Clinical study reports on e-cig may provide a more informative result like the research report by Polosa et al. 2013 that studied smokers for 24 months after intervention 6 months earlier with e-cig, moderate symptoms were observed such as mouth and throat irritation and dry cough. Farsalinos et al 2013, evaluated retrospectively research subjects consisting of 111 e-cig users who had stopped smoking. Sore throat and cough were the most reported side effects complaints. Flouris et al. in 2012 observed that smoking a cigarette caused rapid increase of white blood cells, neutrophil, and lymphocyte (an indication parameter of acute inflammation condition), but this was not observed in e-cig usage. Only two randomized controlled trials scrutinized e-cig safety which found no serious adverse effect on health (Caponetto et al 2013 and Bullen et al 2013). Farsalinos et al 2012 evaluated the effect of e-cig use compared to cigarette on hemodynamics and ventricular functions, and it was observed that giving e-cig to volunteers with a little above-average blood pressure after consuming cigarettes caused their systolic and diastolic blood pressure and their heart pressure dropped significantly due to the low nicotine levels in e-cig. In 2013 Farsalinos et al evaluated the acute effect of cigarette and e-cig on coronary flow, and it was observed that cigarette is closely related to the decline in absorption of velocity reserve flow from arteria Coronaria by 16% and the increase of flow obstruction by 19%, but e-cig did not cause these. Similarly, the level of carboxyhemoglobins was observed to be higher in smokers than e-cig users.

From the latest e-cig safety and risk article study above, it can be concluded that the use of e-cig is a far less harmful substitute to tobacco cigarette.

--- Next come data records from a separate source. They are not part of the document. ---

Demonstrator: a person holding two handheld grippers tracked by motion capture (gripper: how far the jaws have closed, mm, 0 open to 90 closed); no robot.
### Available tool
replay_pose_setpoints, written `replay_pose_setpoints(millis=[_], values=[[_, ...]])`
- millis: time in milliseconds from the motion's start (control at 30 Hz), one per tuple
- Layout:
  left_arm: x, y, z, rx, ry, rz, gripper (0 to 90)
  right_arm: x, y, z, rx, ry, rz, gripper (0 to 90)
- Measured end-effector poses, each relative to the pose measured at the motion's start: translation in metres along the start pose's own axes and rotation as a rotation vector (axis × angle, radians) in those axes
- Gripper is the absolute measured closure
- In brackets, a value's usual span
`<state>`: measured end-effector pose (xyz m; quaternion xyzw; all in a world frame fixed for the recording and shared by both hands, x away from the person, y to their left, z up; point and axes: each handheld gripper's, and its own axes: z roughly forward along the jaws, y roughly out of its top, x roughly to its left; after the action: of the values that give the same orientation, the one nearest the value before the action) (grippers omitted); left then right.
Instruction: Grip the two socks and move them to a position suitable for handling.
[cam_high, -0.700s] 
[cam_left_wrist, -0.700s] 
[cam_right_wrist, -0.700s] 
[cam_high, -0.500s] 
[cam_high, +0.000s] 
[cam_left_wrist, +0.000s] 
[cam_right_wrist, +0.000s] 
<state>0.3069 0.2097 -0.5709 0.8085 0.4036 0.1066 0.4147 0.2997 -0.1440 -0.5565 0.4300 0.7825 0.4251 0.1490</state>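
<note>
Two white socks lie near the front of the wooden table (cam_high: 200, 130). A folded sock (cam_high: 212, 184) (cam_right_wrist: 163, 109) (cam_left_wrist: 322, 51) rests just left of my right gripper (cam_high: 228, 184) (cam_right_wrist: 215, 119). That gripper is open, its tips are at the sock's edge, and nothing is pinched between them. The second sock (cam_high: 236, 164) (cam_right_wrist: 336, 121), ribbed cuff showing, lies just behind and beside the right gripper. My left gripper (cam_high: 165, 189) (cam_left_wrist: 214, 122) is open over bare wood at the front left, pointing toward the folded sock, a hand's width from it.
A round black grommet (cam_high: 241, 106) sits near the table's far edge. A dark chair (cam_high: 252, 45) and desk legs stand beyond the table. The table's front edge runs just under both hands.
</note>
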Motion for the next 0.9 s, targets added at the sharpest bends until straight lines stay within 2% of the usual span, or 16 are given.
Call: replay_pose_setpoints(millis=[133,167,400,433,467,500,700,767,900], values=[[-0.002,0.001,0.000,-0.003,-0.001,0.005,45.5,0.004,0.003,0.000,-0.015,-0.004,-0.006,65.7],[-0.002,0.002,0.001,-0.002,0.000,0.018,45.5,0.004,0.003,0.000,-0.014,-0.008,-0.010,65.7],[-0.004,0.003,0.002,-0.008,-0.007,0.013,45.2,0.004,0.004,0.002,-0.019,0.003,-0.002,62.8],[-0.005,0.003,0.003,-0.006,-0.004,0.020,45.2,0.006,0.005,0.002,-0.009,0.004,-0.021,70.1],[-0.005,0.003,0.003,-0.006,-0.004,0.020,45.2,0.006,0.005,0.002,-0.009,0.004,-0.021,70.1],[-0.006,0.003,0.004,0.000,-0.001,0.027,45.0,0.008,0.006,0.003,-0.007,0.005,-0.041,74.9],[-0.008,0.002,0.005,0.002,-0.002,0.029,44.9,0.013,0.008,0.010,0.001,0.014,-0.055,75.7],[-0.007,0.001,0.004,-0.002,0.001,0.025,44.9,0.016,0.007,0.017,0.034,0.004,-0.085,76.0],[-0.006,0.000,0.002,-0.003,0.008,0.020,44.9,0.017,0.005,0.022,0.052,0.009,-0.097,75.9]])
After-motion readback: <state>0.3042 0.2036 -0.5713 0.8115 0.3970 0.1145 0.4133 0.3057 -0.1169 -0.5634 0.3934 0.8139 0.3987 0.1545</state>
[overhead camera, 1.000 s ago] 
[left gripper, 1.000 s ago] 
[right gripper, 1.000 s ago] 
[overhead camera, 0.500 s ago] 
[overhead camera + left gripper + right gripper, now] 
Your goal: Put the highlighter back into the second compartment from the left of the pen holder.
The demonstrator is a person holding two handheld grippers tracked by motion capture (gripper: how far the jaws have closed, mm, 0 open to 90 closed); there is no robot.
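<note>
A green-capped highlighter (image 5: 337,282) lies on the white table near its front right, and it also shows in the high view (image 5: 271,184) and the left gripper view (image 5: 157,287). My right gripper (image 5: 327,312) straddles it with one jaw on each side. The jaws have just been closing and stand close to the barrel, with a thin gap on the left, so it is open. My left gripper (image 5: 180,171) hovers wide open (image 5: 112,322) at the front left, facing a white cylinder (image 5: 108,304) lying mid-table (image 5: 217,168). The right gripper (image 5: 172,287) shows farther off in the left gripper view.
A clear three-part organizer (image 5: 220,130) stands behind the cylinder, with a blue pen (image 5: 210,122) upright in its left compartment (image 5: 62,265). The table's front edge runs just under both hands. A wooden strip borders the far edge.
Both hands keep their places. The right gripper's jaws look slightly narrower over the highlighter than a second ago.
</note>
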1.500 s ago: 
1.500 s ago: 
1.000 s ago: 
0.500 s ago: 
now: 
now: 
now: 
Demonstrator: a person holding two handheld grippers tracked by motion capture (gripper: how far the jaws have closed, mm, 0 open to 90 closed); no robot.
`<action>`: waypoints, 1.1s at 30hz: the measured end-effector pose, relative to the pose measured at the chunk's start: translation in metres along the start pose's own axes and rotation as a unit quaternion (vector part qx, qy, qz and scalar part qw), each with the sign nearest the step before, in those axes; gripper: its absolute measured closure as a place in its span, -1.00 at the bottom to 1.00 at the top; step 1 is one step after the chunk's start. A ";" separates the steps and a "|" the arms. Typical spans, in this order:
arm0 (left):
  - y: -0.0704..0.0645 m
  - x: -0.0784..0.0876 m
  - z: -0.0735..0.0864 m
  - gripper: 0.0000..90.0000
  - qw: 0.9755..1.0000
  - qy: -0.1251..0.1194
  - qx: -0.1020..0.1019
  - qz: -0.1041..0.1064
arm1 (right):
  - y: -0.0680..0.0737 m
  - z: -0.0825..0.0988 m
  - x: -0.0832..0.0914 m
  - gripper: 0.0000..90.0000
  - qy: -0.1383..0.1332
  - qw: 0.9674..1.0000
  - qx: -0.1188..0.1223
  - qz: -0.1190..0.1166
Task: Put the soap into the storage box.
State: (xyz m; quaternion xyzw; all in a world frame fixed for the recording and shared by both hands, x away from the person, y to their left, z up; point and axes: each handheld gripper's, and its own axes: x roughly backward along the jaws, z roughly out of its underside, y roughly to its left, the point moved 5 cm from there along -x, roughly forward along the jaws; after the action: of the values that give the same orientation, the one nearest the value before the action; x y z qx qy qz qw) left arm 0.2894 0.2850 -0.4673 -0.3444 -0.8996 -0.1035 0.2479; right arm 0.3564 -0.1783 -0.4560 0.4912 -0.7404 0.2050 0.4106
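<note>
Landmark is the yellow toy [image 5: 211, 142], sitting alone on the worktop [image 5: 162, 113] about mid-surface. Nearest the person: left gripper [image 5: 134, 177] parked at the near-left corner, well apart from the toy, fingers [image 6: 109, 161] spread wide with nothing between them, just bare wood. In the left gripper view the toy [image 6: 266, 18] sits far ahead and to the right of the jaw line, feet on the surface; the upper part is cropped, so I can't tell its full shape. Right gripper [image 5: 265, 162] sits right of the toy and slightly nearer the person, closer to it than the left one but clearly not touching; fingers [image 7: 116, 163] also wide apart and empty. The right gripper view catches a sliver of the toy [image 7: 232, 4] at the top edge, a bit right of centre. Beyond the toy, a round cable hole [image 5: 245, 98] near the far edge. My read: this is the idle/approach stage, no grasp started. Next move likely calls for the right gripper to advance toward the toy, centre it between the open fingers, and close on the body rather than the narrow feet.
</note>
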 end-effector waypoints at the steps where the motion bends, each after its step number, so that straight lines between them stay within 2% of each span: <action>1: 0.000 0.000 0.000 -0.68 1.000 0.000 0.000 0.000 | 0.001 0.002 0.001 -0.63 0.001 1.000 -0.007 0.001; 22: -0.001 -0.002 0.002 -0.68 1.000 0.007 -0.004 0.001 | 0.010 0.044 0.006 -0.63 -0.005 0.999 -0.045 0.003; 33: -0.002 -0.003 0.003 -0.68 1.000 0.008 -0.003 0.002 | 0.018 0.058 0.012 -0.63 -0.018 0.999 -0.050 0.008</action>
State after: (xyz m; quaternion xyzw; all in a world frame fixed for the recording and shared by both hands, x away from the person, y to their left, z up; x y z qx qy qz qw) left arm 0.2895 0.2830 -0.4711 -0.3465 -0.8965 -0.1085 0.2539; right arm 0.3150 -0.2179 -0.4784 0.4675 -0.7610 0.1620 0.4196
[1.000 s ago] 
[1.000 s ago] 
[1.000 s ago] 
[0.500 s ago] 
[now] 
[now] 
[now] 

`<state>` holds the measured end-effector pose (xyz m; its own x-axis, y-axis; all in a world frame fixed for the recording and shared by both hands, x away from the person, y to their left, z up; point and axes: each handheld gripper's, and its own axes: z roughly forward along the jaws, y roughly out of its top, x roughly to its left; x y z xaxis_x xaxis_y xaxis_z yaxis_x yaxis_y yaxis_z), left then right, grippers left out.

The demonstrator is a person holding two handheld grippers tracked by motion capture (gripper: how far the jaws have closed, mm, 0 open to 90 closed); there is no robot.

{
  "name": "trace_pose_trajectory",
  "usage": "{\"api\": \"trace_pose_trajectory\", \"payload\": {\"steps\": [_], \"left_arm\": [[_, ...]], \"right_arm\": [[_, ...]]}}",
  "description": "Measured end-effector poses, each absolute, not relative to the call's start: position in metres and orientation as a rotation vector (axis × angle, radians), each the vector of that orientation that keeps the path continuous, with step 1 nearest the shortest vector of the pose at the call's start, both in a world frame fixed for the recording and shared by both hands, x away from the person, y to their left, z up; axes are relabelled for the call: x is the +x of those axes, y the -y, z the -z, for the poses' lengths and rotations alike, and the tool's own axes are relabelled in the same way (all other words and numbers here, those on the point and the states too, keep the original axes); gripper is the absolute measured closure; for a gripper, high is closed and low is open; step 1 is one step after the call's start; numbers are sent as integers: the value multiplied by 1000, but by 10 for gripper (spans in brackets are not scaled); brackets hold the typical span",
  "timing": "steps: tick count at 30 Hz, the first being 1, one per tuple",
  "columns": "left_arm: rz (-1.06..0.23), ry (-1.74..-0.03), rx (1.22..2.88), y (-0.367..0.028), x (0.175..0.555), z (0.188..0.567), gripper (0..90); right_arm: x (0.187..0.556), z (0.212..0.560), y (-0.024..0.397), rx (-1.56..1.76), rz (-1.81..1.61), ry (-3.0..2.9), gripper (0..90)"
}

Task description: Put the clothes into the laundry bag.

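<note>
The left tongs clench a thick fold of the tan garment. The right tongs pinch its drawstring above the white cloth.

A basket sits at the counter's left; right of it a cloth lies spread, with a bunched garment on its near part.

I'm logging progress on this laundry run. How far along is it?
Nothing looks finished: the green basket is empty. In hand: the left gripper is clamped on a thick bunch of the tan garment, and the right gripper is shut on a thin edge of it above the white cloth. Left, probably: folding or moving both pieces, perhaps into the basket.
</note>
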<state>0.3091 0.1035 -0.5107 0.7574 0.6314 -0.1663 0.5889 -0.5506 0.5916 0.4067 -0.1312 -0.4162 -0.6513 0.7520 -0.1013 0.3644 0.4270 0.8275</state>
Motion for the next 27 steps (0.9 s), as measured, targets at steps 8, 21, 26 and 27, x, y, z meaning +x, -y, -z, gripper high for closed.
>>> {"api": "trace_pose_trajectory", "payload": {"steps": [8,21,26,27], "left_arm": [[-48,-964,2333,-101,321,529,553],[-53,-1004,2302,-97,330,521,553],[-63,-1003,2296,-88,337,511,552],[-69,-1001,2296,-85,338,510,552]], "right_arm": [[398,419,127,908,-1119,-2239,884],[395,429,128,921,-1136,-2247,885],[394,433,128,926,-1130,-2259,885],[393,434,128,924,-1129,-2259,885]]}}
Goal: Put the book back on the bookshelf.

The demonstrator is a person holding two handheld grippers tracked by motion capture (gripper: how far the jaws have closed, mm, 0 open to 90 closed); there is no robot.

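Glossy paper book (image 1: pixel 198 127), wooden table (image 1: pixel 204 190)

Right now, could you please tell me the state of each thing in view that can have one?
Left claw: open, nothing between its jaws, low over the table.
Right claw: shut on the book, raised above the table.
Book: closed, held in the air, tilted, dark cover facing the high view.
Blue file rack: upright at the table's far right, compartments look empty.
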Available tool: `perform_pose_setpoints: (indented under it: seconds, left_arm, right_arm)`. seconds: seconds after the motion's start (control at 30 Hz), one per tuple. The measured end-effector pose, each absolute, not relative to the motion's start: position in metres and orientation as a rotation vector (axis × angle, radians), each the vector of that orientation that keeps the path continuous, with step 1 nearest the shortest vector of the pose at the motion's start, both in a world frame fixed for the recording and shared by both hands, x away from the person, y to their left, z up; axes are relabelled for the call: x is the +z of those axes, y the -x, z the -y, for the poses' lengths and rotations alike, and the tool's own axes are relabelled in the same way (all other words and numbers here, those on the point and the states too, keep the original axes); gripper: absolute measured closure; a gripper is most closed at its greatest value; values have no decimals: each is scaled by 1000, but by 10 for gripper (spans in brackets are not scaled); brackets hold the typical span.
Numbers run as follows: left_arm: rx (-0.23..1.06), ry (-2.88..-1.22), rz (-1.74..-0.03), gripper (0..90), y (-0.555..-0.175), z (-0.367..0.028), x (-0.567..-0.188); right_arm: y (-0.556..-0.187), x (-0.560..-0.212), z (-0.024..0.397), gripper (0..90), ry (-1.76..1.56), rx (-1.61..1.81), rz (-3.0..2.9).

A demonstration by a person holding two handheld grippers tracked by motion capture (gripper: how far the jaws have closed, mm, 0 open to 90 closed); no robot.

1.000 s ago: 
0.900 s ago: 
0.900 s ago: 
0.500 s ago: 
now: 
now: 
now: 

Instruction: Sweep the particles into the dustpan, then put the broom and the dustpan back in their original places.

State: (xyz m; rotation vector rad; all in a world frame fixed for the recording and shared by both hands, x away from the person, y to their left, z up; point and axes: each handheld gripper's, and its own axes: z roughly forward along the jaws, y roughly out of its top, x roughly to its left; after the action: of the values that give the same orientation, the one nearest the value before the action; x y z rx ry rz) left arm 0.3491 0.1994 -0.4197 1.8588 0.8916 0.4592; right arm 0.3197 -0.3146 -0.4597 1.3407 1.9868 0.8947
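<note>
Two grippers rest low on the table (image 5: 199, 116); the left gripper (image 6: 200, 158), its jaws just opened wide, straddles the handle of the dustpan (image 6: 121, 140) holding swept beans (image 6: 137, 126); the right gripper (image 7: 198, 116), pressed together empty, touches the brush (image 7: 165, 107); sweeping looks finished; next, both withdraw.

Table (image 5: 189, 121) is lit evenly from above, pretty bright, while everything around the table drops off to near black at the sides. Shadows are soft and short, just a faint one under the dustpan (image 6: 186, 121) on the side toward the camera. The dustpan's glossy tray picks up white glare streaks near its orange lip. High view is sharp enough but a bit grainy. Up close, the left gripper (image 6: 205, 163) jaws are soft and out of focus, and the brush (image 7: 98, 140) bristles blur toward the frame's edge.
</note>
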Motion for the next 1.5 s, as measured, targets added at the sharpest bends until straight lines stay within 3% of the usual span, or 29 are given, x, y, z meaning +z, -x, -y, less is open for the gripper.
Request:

The absence of tobacco and burning process in e-cig usage prevents e-cig users from exposure to toxic cigarette emission, and from contamination of toxic substances resulting from tobacco processing. Although some toxic chemicals are contained in e-cig VAPOR, they are at a far lower concentration than cigarette SMOKE, even the level of nitrosamines contained in e-cig vapor is on par with pharmaceutical nicotine products (nicotine gum/patches). Future development of e-cig device should be conducted with regard to the design and atomizer/cartomizer materials in order to further reduce the danger and at the same time to improve the efficiency of nicotine delivery, and also with regard to the safety of e-cig flavoring liquid (e-juice/e-liquid) to control the relative risks of the compounds that they contain.

Indonesia as a country with high level of cigarette consumption should consider the use of e-cig as a substitute to conventional cigarette in order to control tobacco consumption. The government should not ignore and instead should utilize e-cig potential as a tobacco harm reduction product in people’s health policy through tight regulations to prevent the penetration of e-cig usage by children and teens, and so that manufacturers can guarantee the quality of the materials used as well as product efficiency and safety tests. Therefore, standardization of e-cig device and the nicotine content in e-liquid will contribute to potential health benefits, namely minimization of danger and effects on the users.